Nepal PM’s Comments About ‘Encroaching’ Indian Land Triggers Row

Kathmandu: Nepalese Prime Minister Balendra Shah said on Sunday that he learned that his country was “encroaching” on territory in India while trying to answer questions in parliament about the long-running border dispute. He also stated that both countries agreed to get help from historians, researchers and experts to find a solution, adding that Kathmandu also held diplomatic talks with China and the UK on the issue.
Nepal and India have an old border dispute over Kalapani, Lipulekh and Limpiyadhura and both countries claim these areas. India maintains that the regions are part of Uttarakhand and says the issue should be resolved through bilateral dialogue.
“Nepal government has officially sent a diplomatic note to India talking about India’s encroachment on its territory, including Lipulekh, and we have already received their response,” Shah said while addressing parliament. he said. “Both countries agreed to resolve the issue by sitting together through diplomatic channels with the help of historians, researchers and relevant experts.”
However, he added that it was not only India that was “insulting” the land in Nepal, but Nepal was also doing the same to India.
“You will be surprised to know a fact that I learned recently only after I became Prime Minister. India has not only encroached on Nepalese territory, Nepal has also encroached on Indian territory in many places,” Shah said. “Now both countries should examine the facts and sit together as friends and solve the problem.”
Shah said Kathmandu is also holding diplomatic talks on the issue with China (the three places lie at the intersection of India, Tibet and Nepal) and the United Kingdom. The Prime Minister said that he discussed the issue with England because the issue dates back to a period when the British government left the region.
Shah’s comments that Nepal was encroaching on Indian territory triggered the debate. While many Nepali social media users criticized this, experts dismissed it.
Former Nepalese ambassador to India Nilambara Acharya told media portal Kantipuronline that the Shah “had no knowledge of the occupation of Indian territory by Nepal”.

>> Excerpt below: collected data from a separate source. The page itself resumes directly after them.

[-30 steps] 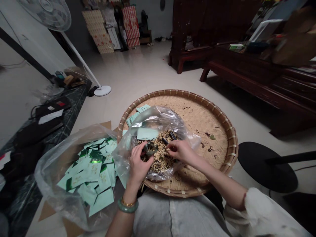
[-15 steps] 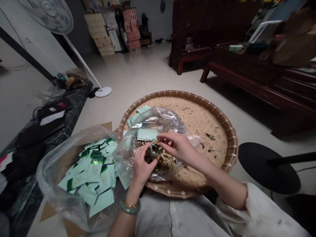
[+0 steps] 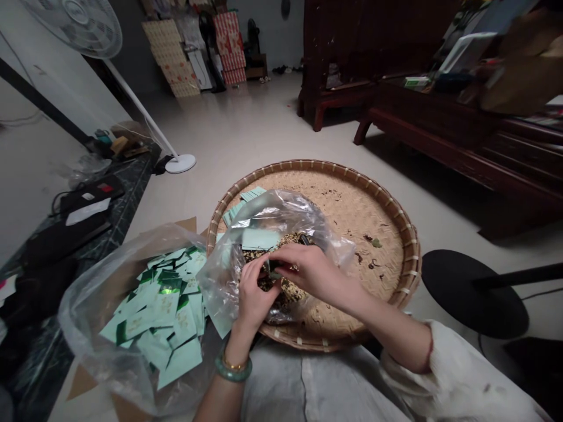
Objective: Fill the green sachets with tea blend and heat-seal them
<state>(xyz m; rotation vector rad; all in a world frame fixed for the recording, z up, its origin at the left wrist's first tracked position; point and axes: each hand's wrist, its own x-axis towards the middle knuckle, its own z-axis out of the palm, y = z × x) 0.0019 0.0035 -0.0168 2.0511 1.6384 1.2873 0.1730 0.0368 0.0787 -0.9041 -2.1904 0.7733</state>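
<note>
My left hand [image 3: 257, 288] is curled around a small green packet [image 3: 273, 272], most of it hidden by my fingers. My right hand [image 3: 303, 266] has its thumb and fingers drawn together at the packet's top; whatever lies between them is hidden. Both hands are over a clear plastic bag [image 3: 281, 205] that holds a loose dried mix [image 3: 292, 293] of pale and dark bits. A light green packet [image 3: 259, 239] lies flat on the mix behind my left hand. Beyond my right hand, a dark handle-like piece [image 3: 304, 240] pokes out of the mix.
The bag sits in a round woven bamboo tray [image 3: 409, 264] with scattered dried leaves. More green packets [image 3: 240, 205] lie at its left rim. Left of the tray, another plastic bag [image 3: 83, 299] holds many green packets [image 3: 165, 316]. A black round stand base [image 3: 470, 293] is on the right.
My right hand has moved left and closed in on the packet in my left hand, its fingers coming together. The dark handle-like piece now shows behind it. The view has shifted slightly.
</note>
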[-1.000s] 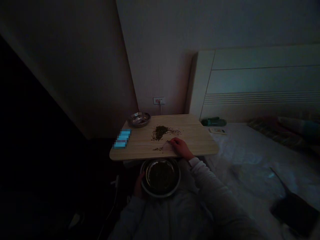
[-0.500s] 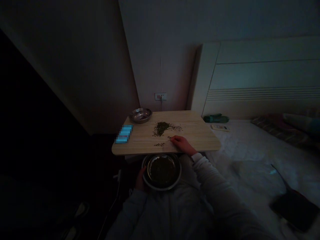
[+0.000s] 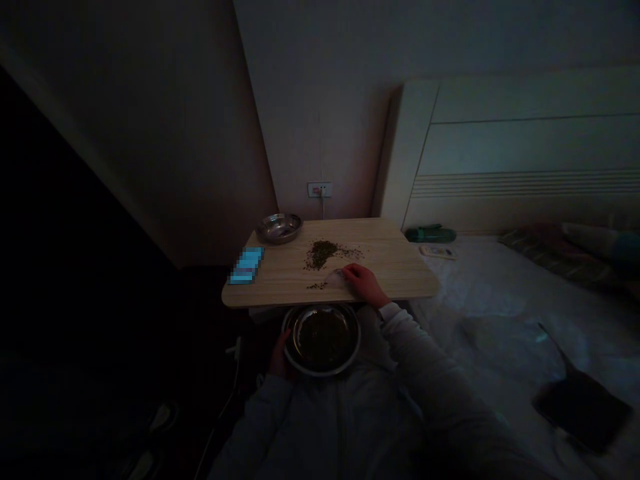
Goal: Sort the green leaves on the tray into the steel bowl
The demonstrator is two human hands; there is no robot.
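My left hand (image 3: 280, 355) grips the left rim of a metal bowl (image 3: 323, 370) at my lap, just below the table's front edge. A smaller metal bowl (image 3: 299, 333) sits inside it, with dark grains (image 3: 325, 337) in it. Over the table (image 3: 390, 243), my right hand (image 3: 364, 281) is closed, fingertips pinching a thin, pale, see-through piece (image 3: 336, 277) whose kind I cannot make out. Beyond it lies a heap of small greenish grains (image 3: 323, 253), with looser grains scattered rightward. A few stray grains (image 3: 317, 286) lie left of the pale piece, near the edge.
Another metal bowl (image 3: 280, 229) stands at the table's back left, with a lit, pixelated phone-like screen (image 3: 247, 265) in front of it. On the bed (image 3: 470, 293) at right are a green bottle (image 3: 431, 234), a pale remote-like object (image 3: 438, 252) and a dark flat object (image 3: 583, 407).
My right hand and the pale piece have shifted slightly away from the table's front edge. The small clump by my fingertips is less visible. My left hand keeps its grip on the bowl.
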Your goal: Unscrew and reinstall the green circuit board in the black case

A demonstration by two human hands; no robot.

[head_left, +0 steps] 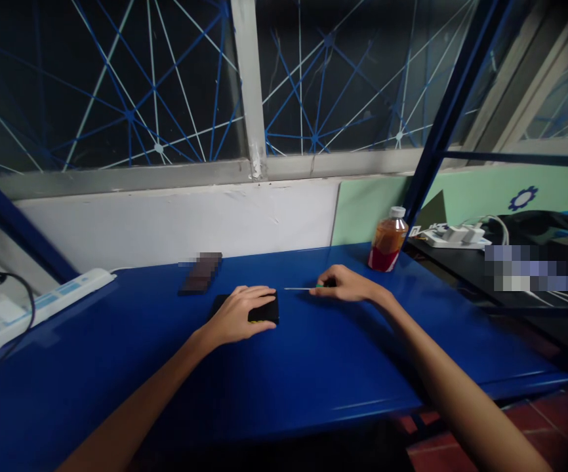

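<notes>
My left hand (241, 313) lies on top of a flat black device (267, 309) in the middle of the blue table (313, 367), with its fingers curled over the far edge. My right hand (345, 284) is closed round the green handle of a small screwdriver (301, 288). The thin metal shaft points left, toward the black device, and lies low over the table.
A blurred dark flat object (200, 272) lies behind the device. A bottle of orange liquid with a red label (387, 241) stands at the back right. A white power strip (38, 305) with a black cable sits at the left. Chargers and cables (456, 234) lie on a dark surface at right.
</notes>
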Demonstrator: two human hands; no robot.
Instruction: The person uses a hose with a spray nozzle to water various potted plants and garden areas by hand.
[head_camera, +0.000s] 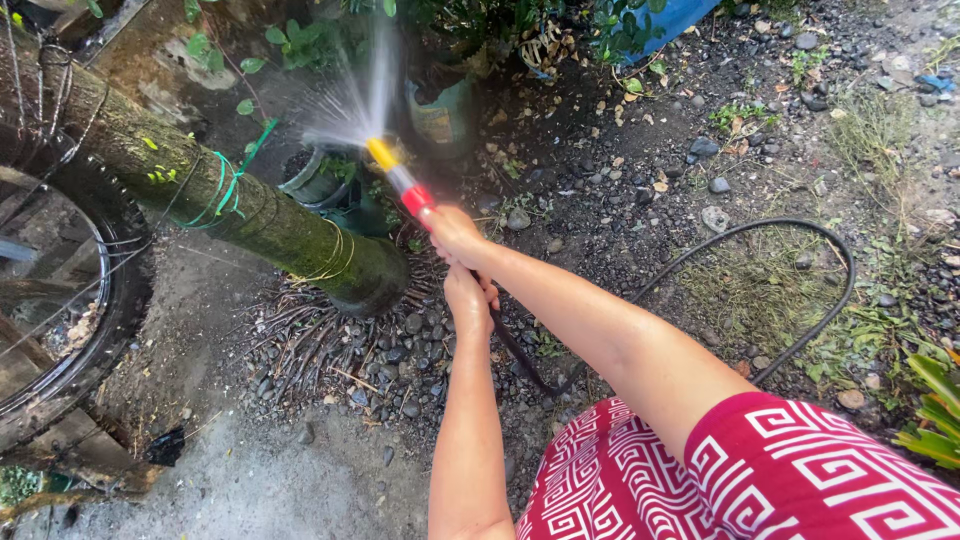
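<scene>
While the right hand (455, 235) grips the spraying nozzle (398, 178) over the potted plant (325, 175) and the left hand's fingers (468, 300) clasp the hose (760, 232), a kink could cut the flow.

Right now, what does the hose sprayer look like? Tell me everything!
The hose sprayer is a slim nozzle, seemingly plastic, with a yellow tip, a pale middle and a red collar. It points up and away, shooting a wide fan of water toward the potted plants. The right hand grips its base, and the left hand holds the black hose just behind, which loops over the gravel.
</scene>
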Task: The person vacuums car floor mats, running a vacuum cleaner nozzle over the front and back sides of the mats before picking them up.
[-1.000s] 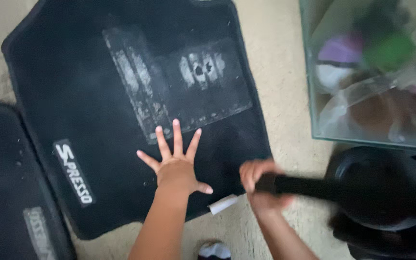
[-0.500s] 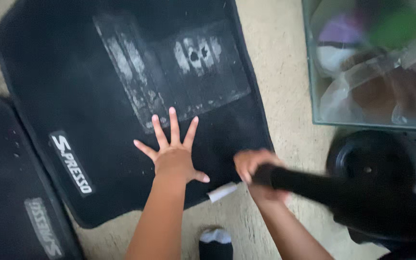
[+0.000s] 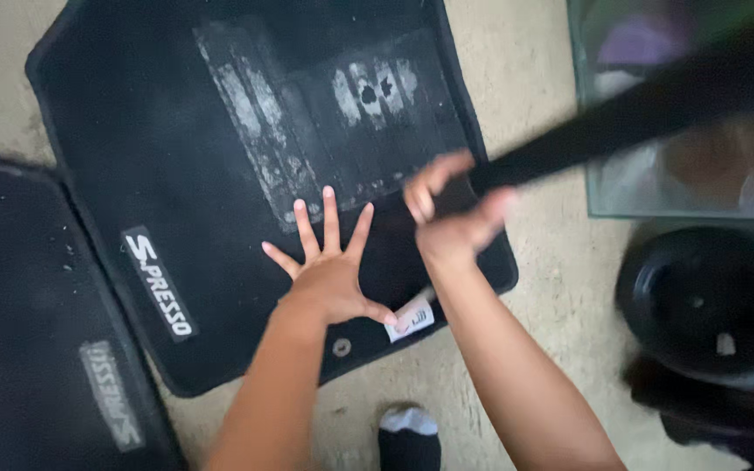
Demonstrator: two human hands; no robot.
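Observation:
A black car floor mat (image 3: 176,157) with a worn grey heel pad and a white logo patch lies on the beige carpet. My left hand (image 3: 332,266) presses flat on the mat's near edge, fingers spread wide. A small white tag (image 3: 412,317) sits just by its thumb. My right hand (image 3: 448,214) is closed around the end of a long black tube (image 3: 647,100), blurred by motion, which rises to the upper right. The hand hovers over the mat's near right corner.
A second black mat (image 3: 19,331) lies at the left. A glass tank (image 3: 691,113) with coloured items stands at the upper right. A round black container (image 3: 709,301) sits on the floor at the right. A foot in a dark sock (image 3: 407,440) shows at the bottom.
My right hand has lifted the black tube up and swung it from low right over the round container to high across the glass tank. My left hand has stayed flat on the mat.

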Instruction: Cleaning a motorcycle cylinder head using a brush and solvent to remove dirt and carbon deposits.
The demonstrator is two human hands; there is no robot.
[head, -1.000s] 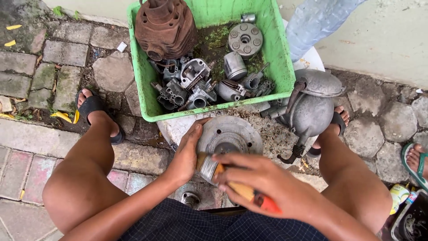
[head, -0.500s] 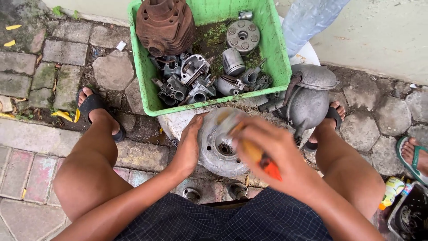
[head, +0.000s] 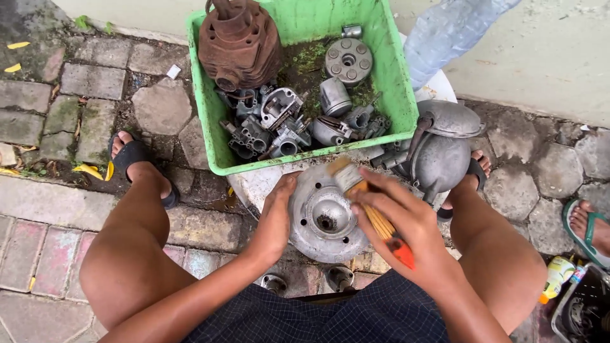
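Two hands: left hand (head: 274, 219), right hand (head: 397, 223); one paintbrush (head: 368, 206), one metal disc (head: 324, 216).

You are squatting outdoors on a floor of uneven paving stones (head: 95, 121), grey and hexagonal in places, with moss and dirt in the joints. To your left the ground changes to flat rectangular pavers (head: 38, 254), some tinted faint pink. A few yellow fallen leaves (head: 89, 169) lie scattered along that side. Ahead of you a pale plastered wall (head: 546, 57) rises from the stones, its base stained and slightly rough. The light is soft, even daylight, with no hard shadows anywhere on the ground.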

According to Acharya, 97 percent of border disputes between the two sides have already been resolved, but a few are still ongoing.
Acharya said there were reports of some Nepalis using land in India and some Indians in Nepal due to missing border posts in some border areas, but the Nepalese government did not encroach on Indian territory.
Deep Kumar Upadhyay, another former Nepali ambassador to India, said there was no record of Nepal encroaching on Indian territory.
“India has also not put this matter on record… We have worked so far but this issue has never come to light… I do not know in what context the Prime Minister talked about such a serious issue,” he told online news portal Nepalpress.
Nepal-India border expert and renowned geographer Buddhi Narayan Shrestha also rejected the prime minister’s statement that Nepal was encroaching on Indian territory.
Nepal has never encroached on Indian territory or expanded its occupation in the border region. He said that in some border areas, farmers from both countries were using each other’s lands due to cross occupations.
Earlier this month, Nepalese Ministry of Foreign Affairs spokesman Lok Bahadur Chhetri said the country was committed to resolving the border issue with India through diplomatic channels.
Chhetri’s comments had come just days after India flatly rejected Nepal’s objection for the Kailash Mansarovar Yatra via the long-established Lipulekh Pass in Uttarakhand, dismissing Kathmandu’s territorial claims over the region as “unilateral artificial expansion” that New Delhi deemed “untenable”.